Problem requirements:
Write out the data again in full, exactly as it reads.

__________

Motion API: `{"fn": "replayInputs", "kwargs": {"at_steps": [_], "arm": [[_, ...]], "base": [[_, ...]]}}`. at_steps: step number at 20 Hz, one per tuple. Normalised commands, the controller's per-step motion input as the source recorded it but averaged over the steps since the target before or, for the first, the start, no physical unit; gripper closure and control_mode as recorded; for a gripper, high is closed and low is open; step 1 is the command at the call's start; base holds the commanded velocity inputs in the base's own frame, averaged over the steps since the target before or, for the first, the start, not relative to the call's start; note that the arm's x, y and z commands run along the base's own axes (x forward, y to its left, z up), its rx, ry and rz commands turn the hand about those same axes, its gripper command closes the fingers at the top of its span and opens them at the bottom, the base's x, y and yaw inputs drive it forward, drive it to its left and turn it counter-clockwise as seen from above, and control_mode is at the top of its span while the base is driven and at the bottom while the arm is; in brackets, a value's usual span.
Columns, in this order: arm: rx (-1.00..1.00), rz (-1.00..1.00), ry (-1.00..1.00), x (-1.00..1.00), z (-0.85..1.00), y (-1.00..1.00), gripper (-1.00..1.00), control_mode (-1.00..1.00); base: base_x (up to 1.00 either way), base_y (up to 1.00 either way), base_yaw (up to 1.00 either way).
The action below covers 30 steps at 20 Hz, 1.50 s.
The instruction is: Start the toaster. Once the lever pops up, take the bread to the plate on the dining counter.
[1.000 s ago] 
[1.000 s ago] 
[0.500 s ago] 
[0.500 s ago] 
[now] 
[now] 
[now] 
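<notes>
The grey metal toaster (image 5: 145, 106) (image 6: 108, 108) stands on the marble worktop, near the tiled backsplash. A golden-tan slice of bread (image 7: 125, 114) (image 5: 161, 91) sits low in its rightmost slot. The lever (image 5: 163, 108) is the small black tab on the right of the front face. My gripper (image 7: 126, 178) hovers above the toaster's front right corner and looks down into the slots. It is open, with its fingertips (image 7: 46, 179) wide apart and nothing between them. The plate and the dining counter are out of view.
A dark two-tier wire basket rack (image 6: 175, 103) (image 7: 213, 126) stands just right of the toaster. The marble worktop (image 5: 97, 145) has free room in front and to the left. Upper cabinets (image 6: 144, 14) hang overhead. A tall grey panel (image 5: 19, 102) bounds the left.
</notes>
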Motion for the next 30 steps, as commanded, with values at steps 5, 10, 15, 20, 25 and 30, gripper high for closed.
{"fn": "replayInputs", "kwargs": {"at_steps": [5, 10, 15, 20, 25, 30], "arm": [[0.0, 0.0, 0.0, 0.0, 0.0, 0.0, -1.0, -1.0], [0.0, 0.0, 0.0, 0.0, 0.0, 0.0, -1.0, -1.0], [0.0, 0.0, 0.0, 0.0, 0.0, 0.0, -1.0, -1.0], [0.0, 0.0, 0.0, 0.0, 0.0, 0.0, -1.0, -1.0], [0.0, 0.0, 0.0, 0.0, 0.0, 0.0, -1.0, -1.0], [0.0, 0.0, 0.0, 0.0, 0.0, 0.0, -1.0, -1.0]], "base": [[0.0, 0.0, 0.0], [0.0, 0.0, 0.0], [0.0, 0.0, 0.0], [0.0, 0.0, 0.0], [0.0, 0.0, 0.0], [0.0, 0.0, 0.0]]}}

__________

Result of the task:
Motion API: `{"fn": "replayInputs", "kwargs": {"at_steps": [_], "arm": [[_, ...]], "base": [[_, ...]]}}`. at_steps: step number at 20 Hz, one per tuple. Normalised commands, the controller's per-step motion input as the source recorded it but averaged over the steps since the target before or, for the first, the start, no physical unit; gripper closure and control_mode as recorded; for a gripper, high is closed and low is open; step 1 is the command at the call's start; base holds the commanded velocity inputs in the base's own frame, averaged over the steps since the target before or, for the first, the start, not relative to the call's start; note that the arm's x, y and z commands run along the base's own axes (x forward, y to its left, z up), its rx, ry and rz commands turn the hand about those same axes, its gripper command closes the fingers at the top of its span and opens them at the bottom, the base's x, y and yaw inputs drive it forward, drive it to its left and turn it counter-clockwise as seen from above, and control_mode is at the top of its span while the base is driven and at the bottom while the arm is; in brackets, a value's usual span.
Columns, in this order: arm: rx (-1.00..1.00), rz (-1.00..1.00), ry (-1.00..1.00), x (-1.00..1.00), z (-0.85..1.00), y (-1.00..1.00), gripper (-1.00..1.00), control_mode (-1.00..1.00); base: base_x (up to 1.00 either way), base_y (up to 1.00 either way), base_yaw (up to 1.00 either way).
The action below covers 30 steps at 20 Hz, 1.50 s.
The instruction is: Start the toaster. Once the lever pops up, take the bread to the plate on the dining counter.
[1.000 s ago] 
[1.000 s ago] 
[0.500 s ago] 
[0.500 s ago] 
[now] 
[now] 
[now] 
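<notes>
The grey metal toaster (image 5: 145, 106) (image 6: 108, 108) stands on the marble worktop, near the tiled backsplash. A golden-tan slice of bread (image 7: 125, 114) (image 5: 161, 91) sits low in its rightmost slot. The lever (image 5: 163, 108) is the small black tab on the right of the front face. My gripper (image 7: 126, 178) hovers above the toaster's front right corner and looks down into the slots. It is open, with its fingertips (image 7: 46, 179) wide apart and nothing between them. The plate and the dining counter are out of view.
A dark two-tier wire basket rack (image 6: 175, 103) (image 7: 213, 126) stands just right of the toaster. The marble worktop (image 5: 97, 145) has free room in front and to the left. Upper cabinets (image 6: 144, 14) hang overhead. A tall grey panel (image 5: 19, 102) bounds the left.
</notes>
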Motion for the next 30 steps, as commanded, with values at steps 5, 10, 15, 20, 25 and 30, gripper high for closed.
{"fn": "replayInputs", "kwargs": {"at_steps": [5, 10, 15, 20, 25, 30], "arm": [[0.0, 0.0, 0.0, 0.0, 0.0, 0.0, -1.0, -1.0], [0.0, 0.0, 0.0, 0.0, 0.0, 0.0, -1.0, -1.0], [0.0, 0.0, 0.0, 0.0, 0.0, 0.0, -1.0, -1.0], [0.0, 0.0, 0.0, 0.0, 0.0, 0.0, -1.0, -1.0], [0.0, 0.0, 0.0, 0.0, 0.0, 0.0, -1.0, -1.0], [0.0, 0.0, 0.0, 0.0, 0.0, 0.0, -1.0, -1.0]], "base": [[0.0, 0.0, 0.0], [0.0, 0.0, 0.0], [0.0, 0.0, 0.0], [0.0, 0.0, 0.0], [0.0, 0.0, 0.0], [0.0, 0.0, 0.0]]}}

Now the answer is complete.